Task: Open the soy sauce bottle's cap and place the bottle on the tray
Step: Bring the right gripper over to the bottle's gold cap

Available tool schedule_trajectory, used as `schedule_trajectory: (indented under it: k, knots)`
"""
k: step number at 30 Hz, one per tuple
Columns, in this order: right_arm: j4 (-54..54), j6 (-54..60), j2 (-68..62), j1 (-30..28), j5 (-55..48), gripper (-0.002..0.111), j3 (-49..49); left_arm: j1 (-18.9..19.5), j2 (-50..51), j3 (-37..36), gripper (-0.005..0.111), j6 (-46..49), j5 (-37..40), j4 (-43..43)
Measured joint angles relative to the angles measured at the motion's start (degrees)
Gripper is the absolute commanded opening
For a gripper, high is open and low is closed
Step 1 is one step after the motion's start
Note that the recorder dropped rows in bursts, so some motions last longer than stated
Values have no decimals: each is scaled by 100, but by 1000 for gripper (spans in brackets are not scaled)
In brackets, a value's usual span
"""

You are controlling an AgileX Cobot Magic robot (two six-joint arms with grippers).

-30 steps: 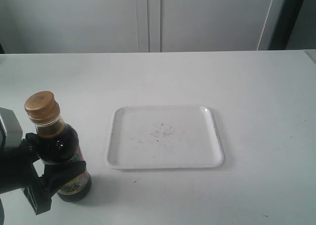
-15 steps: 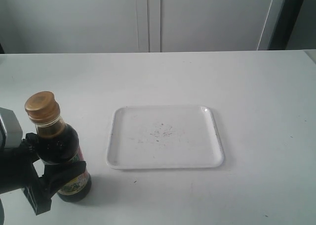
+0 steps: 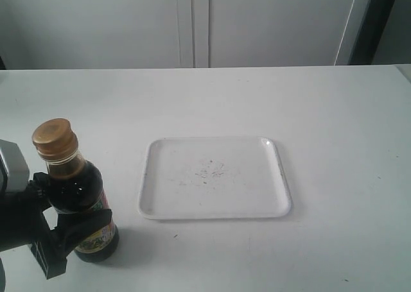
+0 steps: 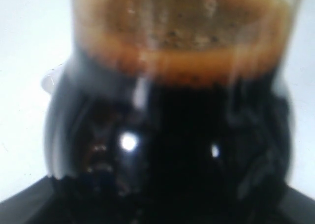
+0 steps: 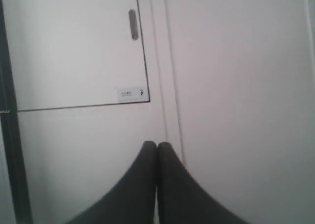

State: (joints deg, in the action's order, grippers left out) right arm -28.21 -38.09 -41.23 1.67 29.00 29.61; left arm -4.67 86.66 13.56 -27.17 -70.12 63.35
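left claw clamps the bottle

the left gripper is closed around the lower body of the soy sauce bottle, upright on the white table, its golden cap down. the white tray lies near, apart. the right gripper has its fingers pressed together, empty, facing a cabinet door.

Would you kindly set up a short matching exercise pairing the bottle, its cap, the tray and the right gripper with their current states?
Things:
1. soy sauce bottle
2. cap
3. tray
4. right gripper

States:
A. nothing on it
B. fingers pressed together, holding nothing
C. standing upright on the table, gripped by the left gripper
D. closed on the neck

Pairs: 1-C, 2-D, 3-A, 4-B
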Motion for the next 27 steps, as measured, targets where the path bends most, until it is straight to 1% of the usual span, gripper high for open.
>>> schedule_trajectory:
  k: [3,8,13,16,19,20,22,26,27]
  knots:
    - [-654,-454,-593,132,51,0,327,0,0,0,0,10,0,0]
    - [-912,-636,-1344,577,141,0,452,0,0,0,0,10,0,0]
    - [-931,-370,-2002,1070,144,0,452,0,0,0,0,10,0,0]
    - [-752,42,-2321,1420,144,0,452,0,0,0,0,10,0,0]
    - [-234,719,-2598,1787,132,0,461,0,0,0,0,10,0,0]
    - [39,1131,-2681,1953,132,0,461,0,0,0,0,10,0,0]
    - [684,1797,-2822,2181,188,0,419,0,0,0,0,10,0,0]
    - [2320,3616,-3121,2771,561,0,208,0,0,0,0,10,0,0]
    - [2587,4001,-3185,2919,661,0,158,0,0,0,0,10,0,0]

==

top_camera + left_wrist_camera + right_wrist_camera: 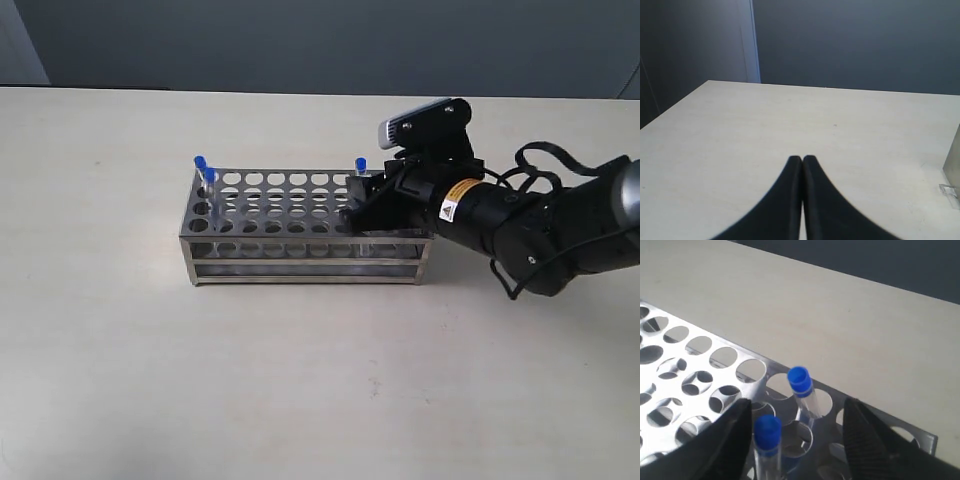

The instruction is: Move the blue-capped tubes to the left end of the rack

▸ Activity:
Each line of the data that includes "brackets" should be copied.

▸ Exercise response:
Values have no decimals: each is scaled by 100, but by 1000 for gripper (spans in brackets are not scaled)
In brackets, a value's usual span

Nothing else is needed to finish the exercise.